Like any other mom, I rush sometimes, too. It was raining last week when I arrived at Zoe’s school, and as I helped her out of her wheelchair, she placed one foot squarely in the closest puddle and followed with the other splashing in the rainwater. As I continued to lift her into the car, very softly she exclaimed, “That was fun ...” and instead of reaching for her seat belt as I had planned, in reverse I helped her back out of the car, until we stood facing each other, our feet planted in the same puddle, and with my hands on her shoulders steadying her balance, I told my girl to splash. Splash, as long as you want. Get as wet as you want, and as I watched her eyes shine and her smile spread, I was soon smiling and splashing, too.
This patience, this perspective, even my point of view didn’t come naturally. It has grown with time, with each new diagnosis, with setbacks and with each new achievement. This place I am in can’t even be taught or even learned through observation, as I once believed.
Yesterday, on our way to school I chatted casually with Zoe’s big sister Olivia, as we sat in the car waiting at the neighborhood light. There is a school bus stop at that corner, and the car in front of us was lingering, holding up the cars behind. “Ughhh,” Olivia complained grumpily. “Why can’t the kid just jump out and go already.”
Slowly, the passenger car door opened and a teen emerged, as he warily eased out of the car, finally standing, we could see he was wearing over-sized glasses and carrying a long, white-tipped cane. Olivia looked at me, slumping in her seat, as the harsh, powerful meaning of her words sunk in.

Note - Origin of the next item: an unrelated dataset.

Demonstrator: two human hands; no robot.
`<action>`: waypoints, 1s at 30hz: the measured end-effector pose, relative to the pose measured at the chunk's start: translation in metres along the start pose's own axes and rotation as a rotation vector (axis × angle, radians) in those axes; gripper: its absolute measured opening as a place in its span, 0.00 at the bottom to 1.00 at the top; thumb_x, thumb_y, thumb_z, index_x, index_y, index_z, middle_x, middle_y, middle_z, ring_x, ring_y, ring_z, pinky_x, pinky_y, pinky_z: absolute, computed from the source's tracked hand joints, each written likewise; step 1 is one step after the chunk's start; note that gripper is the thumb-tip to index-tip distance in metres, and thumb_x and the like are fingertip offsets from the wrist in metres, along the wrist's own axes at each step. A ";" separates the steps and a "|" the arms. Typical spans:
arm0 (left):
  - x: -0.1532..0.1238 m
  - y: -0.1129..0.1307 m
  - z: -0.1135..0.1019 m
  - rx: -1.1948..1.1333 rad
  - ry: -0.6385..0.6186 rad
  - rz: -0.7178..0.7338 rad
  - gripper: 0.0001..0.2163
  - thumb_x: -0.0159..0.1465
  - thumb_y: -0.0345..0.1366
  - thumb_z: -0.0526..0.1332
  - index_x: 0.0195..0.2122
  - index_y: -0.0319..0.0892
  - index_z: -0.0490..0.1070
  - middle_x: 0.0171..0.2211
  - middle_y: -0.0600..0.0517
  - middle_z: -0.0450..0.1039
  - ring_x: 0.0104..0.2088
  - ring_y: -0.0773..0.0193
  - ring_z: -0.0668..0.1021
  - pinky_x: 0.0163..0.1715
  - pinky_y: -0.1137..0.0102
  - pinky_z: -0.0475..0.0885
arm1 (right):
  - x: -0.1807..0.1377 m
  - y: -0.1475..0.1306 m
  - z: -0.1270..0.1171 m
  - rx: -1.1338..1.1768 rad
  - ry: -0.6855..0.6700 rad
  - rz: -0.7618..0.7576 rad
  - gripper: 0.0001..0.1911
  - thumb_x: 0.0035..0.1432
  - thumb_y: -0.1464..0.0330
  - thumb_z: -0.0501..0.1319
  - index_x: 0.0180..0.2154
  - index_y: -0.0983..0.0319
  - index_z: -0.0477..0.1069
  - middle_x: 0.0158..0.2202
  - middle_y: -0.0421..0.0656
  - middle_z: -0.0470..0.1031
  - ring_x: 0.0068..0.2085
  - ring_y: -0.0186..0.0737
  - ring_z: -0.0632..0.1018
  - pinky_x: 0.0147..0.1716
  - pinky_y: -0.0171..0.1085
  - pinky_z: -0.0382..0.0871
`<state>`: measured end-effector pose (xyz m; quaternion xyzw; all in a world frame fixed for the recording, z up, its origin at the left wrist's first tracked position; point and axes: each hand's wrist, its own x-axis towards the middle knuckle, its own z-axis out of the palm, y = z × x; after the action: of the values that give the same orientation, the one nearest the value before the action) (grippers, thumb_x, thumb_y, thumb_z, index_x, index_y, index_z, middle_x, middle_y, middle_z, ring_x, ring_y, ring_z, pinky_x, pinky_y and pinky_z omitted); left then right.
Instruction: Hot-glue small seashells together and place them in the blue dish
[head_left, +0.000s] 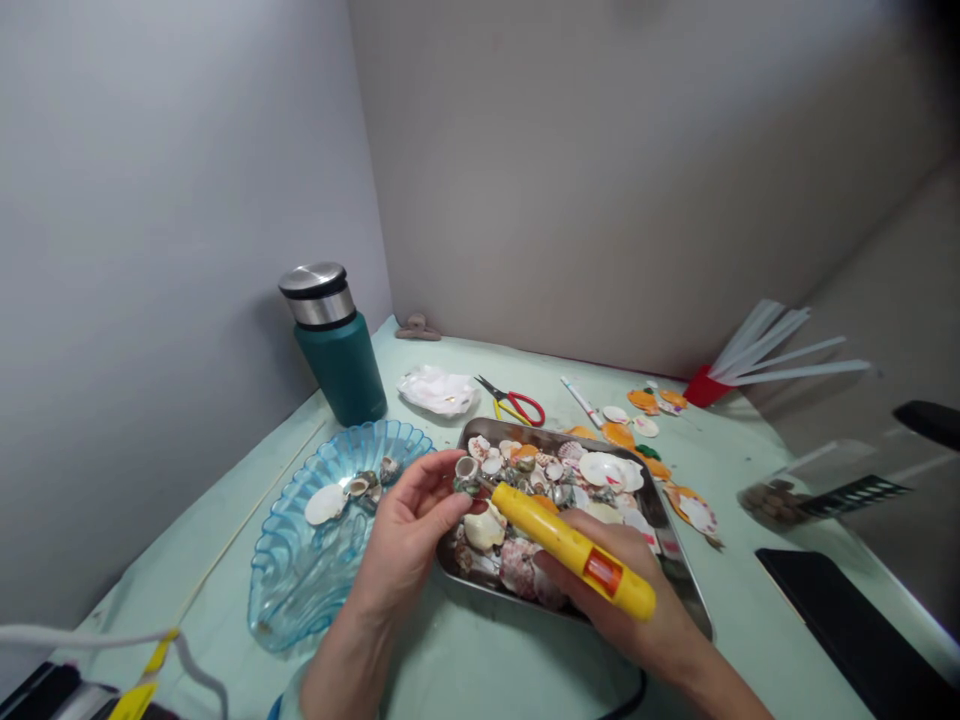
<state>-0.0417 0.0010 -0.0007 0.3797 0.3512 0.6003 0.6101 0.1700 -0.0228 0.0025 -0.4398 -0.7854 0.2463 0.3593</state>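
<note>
Between the thumb and fingers of my left hand is a small snail shell, its round opening facing up. My right hand grips a yellow glue gun whose metal tip points left, close to the shell; whether they touch I cannot tell. Both hands are over the near left part of a metal tray filled with mixed seashells. Left of my left hand lies a blue shell-shaped dish, with a white scallop shell and a few snail shells in it.
Behind the dish stands a green bottle. Scissors, a white plastic bundle and a marker lie beyond the tray. Orange shell pieces, a red cup of glue sticks and a black phone are rightward.
</note>
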 end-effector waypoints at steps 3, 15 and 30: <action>-0.001 -0.001 0.000 0.007 -0.014 -0.017 0.14 0.55 0.30 0.68 0.43 0.43 0.76 0.41 0.51 0.78 0.39 0.64 0.79 0.38 0.73 0.76 | 0.000 0.002 0.001 0.010 0.007 -0.050 0.04 0.59 0.67 0.60 0.35 0.61 0.72 0.26 0.40 0.75 0.24 0.35 0.74 0.27 0.32 0.67; 0.001 -0.004 -0.002 0.081 0.015 0.016 0.13 0.54 0.31 0.69 0.42 0.44 0.75 0.39 0.53 0.78 0.38 0.67 0.77 0.37 0.75 0.75 | 0.006 -0.003 -0.003 -0.134 0.116 -0.343 0.15 0.65 0.59 0.53 0.38 0.64 0.70 0.30 0.47 0.80 0.25 0.40 0.80 0.21 0.34 0.69; 0.002 -0.004 -0.002 0.015 -0.004 -0.034 0.12 0.53 0.31 0.69 0.39 0.44 0.77 0.37 0.52 0.79 0.34 0.68 0.79 0.33 0.77 0.74 | 0.003 0.004 0.002 -0.338 0.181 -0.454 0.21 0.65 0.55 0.52 0.43 0.67 0.69 0.24 0.48 0.76 0.22 0.42 0.76 0.21 0.38 0.66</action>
<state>-0.0420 0.0029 -0.0048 0.3796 0.3609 0.5864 0.6179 0.1693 -0.0179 -0.0007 -0.3268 -0.8582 -0.0148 0.3955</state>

I watched Olivia in that moment, her eyes closed as she murmured an apology to herself. I thought about the life Olivia lives as Zoe’s big sister. How she helps to care for Zoe, often getting her a cup of milk or a snack, helping Zoe walk across her bedroom or how she often brings Zoe her favorite toy or her iPad.
This big sister, who every day see’s muscle weakness, physical challenges, impaired vision ... and who lives it, too ... and for a moment in her rush to hurry, hurry, hurry forgot that sometimes things are not as they seem.
I reached for Olivia’s hand, saying softly, "It has taken me over 10 years, 10 years of mothering Zoe, to open my eyes and understand there is more to every person than what we can see, to learn to slow down and be patient.”
Together, Olivia and I watched the teen slowly step up onto the last curb and walk over to a group of teens. I looked at Olivia and she looked at me, and I know we were both thinking about Zoe. She saw her sister, in that teen, in that moment. She thought about how her own words, just spoken, betrayed what she thought she already understood.
And like that young child running fast on the grass, I thought of Zoe, and how I stopped rushing that afternoon in the rain, how my hands steadied her shoulders and the way Zoe stood, splashing, up and down in the puddles and how in the end, we were wet and muddy. And I am grateful that we took the time ... because she could.
As I thought of those other mothers that would give anything, to help their child out of their wheelchair, for just a moment to splash in the rain.